Young had said he had sold a photocopier to Robin Bain, evidence that Bruce said was contradicted by others.
Young brought defamation proceedings against TVNZ as the publisher of the documentary, and Red Sky and Bruce as its producers, on December 14, 2011.
He alleged the documentary and associated coverage of it conveyed he was a liar, was dishonest, could not be trusted, and had committed perjury in giving evidence to the High Court.
TVNZ, Red Sky, and Bruce said the statements complained of did not bear, and were not capable of bearing, the alleged defamatory meanings.
Young alleged TVNZ, Red Sky and Bruce had also been motivated by ill will, which would defeat the defence of qualified privilege.
The Court of Appeal today dismissed the majority of Young's claims; upholding Justice Gilbert's determinations from the High Court in 2012, and further dismissing statements that the judge had held were capable of bearing defamatory meanings.
Both people interviewed by Bruce for the documentary "gave an account that could not be reconciled with Mr Young's evidence", the court said.
The court had viewed the documentary and other publications complained of, and saw no error in Justice Gilbert's conclusion that no reasonable viewer could have regarded the words as capable of conveying the defamatory meanings alleged by Young.
It also dismissed the claims of ill will motivating the publication of the documentary.

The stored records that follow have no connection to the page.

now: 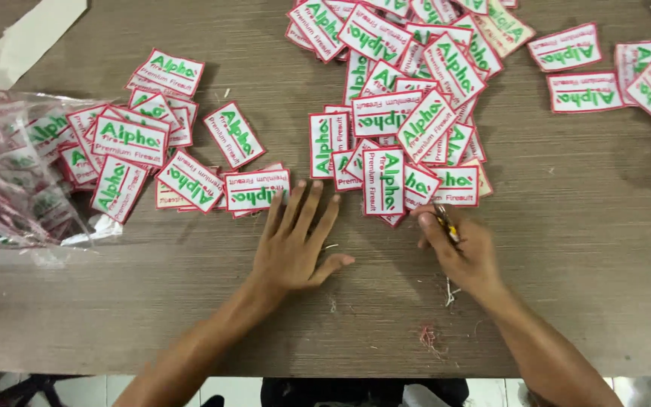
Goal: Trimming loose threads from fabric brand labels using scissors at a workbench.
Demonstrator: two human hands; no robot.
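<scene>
Embroidered patches point(254, 188), white with red borders, lie scattered across the wooden tabletop point(582, 249), looking light, thin and flexible, best lifted by an edge. From left: a clear plastic bag point(9, 173) of more patches; the left hand point(295, 241), fingers spread flat touching one; the right hand point(461, 249), fingers closed on small thread snips point(446, 223); trimmed threads point(431, 335).

Bare bench point(604, 249) lies open near and right of the hands. Patch piles point(408, 113) crowd the far side. A plastic bag point(9, 181) blocks the left.
</scene>
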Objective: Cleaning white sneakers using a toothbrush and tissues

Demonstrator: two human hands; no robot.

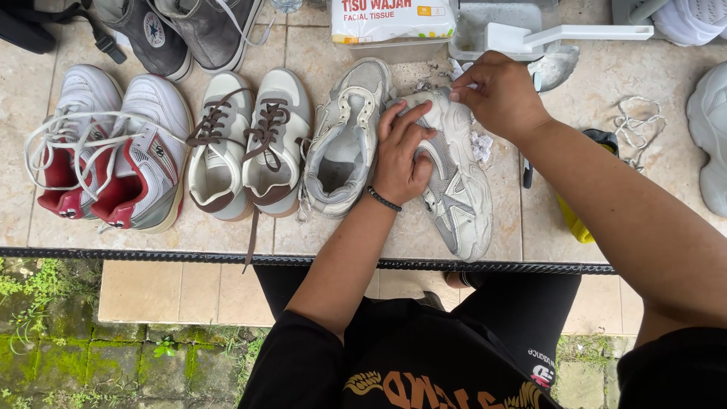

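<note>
A dirty white and grey sneaker (460, 197) lies on its side on the tiled ledge (424, 235). My left hand (401, 155) presses flat on its upper, holding it down. My right hand (500, 95) pinches something small and white at the shoe's toe end; what it is I cannot tell. The matching sneaker (344, 144) stands upright just left of my left hand. Crumpled white bits (482, 145) lie beside the shoe under my right wrist.
Left along the ledge stand a cream and brown pair (250, 144), a white and red pair (113, 148) and grey high-tops (182, 30). A tissue pack (392, 19), a white scoop (568, 34), loose laces (636, 121), a yellow cloth (572, 220) and another white shoe (712, 129) lie around.
</note>
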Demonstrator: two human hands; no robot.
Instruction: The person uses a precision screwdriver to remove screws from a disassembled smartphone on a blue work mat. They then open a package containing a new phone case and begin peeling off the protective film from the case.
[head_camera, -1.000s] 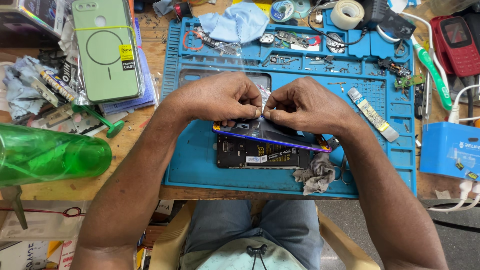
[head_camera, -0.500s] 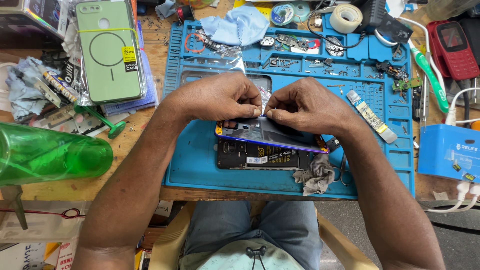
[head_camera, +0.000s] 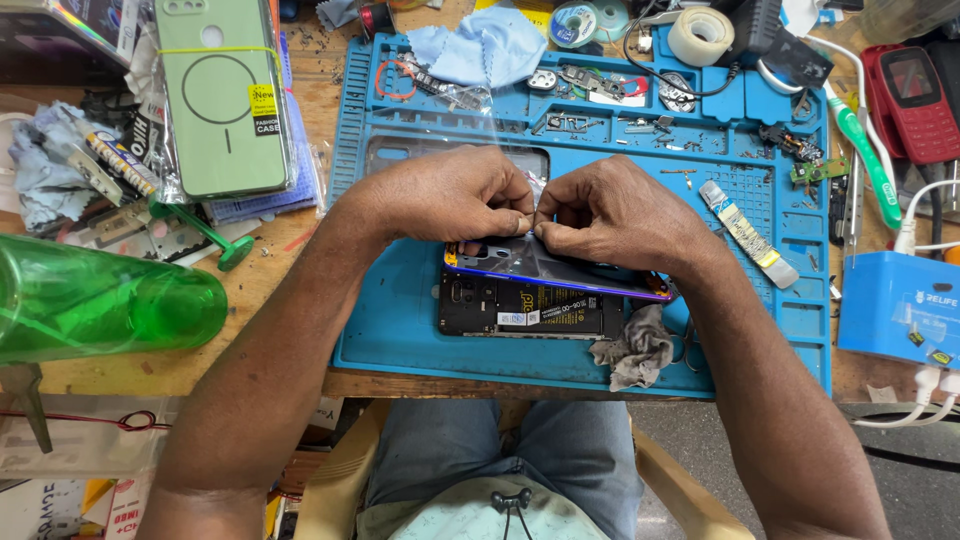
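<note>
My left hand (head_camera: 455, 195) and my right hand (head_camera: 620, 215) meet over the middle of a blue work mat (head_camera: 400, 320). Both pinch a thin clear film strip (head_camera: 537, 192) between fingertips, just above a glossy phone back cover (head_camera: 560, 268) with a purple edge. The cover rests tilted on an opened phone body (head_camera: 530, 308), whose dark battery and boards show. A crumpled grey cloth (head_camera: 635, 350) lies at the phone's right end, against my right wrist.
A green plastic bottle (head_camera: 100, 305) lies on its side at the left. A pale green phone case in packaging (head_camera: 222, 95) sits above it. Small parts fill the mat's top trays. A red keypad phone (head_camera: 912, 90), a green toothbrush (head_camera: 865, 160) and a blue box (head_camera: 900, 305) stand at the right.
Both hands stay pinched at the same spot over the back cover. The fingers have shifted only slightly; nothing was picked up or let go.
</note>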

The court further said the documentary foreshadowed concerns it had about the admission of hearsay evidence critical of a dead person unable to defend himself, and the need for lawmakers to review the disclosure rules to impose the same obligations on the defence that are already on the prosecution.
Young was ordered to pay the costs of his appeal and the cross-appeal of TVNZ, Red Sky and Bruce.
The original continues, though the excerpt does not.